◆ **What is expected**
The line with "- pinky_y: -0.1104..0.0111", the line with "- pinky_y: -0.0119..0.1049", and all lines between them in the material below: return these exactly, and no others.

◆ **Given data**
════════════════

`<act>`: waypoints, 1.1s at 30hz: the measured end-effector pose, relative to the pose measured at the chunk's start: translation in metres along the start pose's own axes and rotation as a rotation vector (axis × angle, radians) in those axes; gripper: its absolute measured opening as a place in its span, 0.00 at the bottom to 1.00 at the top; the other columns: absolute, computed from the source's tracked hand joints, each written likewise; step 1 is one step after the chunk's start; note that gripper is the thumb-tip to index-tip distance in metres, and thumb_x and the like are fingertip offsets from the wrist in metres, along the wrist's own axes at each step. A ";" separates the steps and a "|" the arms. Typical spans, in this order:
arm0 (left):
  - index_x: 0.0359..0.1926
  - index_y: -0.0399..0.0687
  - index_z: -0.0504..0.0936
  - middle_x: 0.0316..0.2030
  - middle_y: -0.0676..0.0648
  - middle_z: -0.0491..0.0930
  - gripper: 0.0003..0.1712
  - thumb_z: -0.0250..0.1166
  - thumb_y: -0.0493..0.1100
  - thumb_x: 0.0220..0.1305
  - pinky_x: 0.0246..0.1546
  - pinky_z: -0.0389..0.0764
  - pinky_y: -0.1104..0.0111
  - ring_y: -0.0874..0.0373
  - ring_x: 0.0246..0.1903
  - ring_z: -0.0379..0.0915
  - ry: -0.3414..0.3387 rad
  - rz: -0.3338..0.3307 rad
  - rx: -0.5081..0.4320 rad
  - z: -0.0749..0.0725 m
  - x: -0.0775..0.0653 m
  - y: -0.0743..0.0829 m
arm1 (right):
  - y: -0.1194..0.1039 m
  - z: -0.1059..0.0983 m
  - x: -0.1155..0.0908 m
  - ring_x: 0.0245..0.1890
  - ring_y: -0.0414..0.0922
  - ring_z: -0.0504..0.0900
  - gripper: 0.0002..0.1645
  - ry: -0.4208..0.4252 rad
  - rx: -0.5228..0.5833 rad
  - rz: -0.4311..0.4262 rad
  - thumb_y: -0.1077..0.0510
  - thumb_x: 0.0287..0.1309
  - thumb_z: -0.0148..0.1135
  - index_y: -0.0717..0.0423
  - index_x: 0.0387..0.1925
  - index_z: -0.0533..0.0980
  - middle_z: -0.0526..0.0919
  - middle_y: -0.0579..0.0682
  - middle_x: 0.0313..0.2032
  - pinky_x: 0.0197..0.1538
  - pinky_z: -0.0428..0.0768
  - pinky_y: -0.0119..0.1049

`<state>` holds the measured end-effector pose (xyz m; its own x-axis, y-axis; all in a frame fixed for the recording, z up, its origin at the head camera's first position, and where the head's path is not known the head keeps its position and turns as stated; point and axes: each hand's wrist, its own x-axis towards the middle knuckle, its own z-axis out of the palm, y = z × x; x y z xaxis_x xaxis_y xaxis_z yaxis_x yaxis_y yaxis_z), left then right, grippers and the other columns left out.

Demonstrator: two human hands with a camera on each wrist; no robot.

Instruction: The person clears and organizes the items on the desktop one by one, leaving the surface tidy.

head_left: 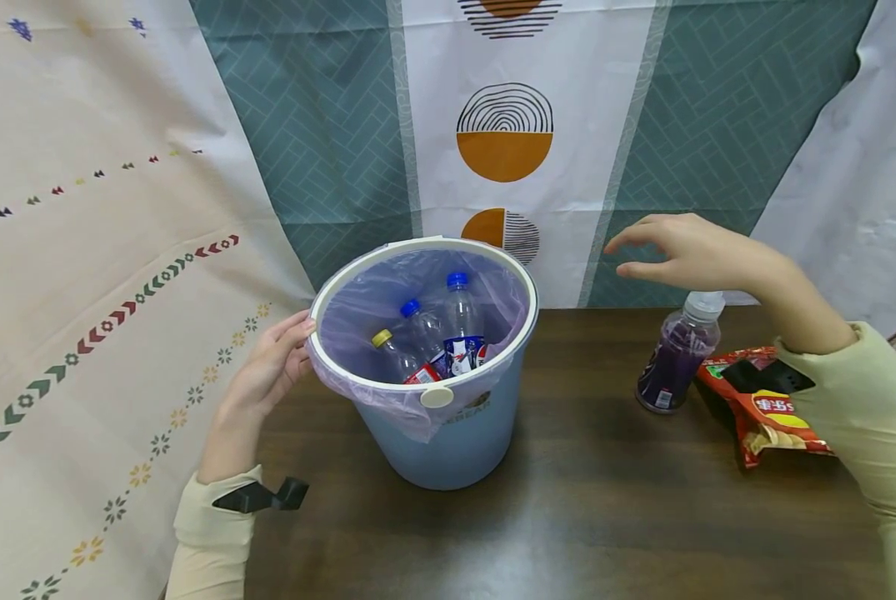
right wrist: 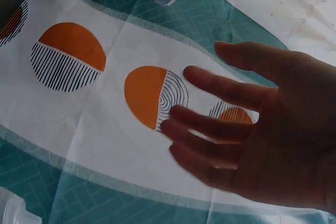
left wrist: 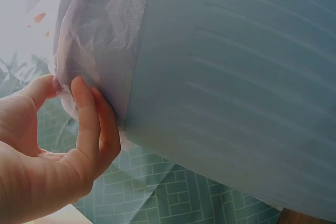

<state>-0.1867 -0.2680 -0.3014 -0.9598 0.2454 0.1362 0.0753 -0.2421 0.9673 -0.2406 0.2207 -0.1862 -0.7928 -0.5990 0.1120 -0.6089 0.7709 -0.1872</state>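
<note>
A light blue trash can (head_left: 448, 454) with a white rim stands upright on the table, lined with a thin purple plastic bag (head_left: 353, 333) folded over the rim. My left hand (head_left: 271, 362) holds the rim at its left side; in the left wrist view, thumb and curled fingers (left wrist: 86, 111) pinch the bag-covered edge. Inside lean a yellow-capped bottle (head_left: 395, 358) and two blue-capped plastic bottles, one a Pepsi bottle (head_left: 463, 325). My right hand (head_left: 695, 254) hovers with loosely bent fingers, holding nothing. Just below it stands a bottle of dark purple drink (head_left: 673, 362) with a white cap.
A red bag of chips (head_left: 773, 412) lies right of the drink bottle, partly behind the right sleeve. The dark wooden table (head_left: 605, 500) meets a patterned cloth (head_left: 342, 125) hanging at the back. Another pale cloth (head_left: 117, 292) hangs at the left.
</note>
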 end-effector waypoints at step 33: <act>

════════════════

◆ **Response to this exercise**
  - pinky_y: -0.1104..0.0111
  - ring_y: -0.0874..0.0373
  - ring_x: 0.0246..0.1903
  - ring_z: -0.0379..0.0915
  - ry: -0.3414..0.3387 rad
  - rz: -0.3338..0.3307 rad
  - rx: -0.5081..0.4320 rad
  - z: -0.0749..0.0725 m
  - x: -0.0775..0.0653 m
  - y: -0.0743..0.0829 m
arm1 (right):
  - y: -0.1194..0.1039 m
  - z: -0.1059..0.0983 m
  - x: -0.1155..0.0908 m
  - ring_x: 0.0245..0.1890
  - ring_y: -0.0414..0.0922
  - ring_z: -0.0504..0.0900
  - gripper: 0.0002..0.1645
  - ry: -0.4208..0.4252 rad
  - rx: -0.5228..0.5833 rad
  - rz: -0.4311..0.4262 rad
  - thumb_y: -0.1077..0.0510
  - thumb_x: 0.0287..0.1309
  - thumb_z: -0.0148..0.1135
  - index_y: -0.0717..0.0423
  - index_x: 0.0387..0.1925
  - index_z: -0.0533..0.0980
  - middle_z: -0.0526..0.0919
  - middle_y: -0.0579..0.0682
  - middle_x: 0.0313..0.2032
  - pinky_x: 0.0197..0.1538
  - pinky_z: -0.0428..0.0768
  - pinky_y: -0.0119..0.1049

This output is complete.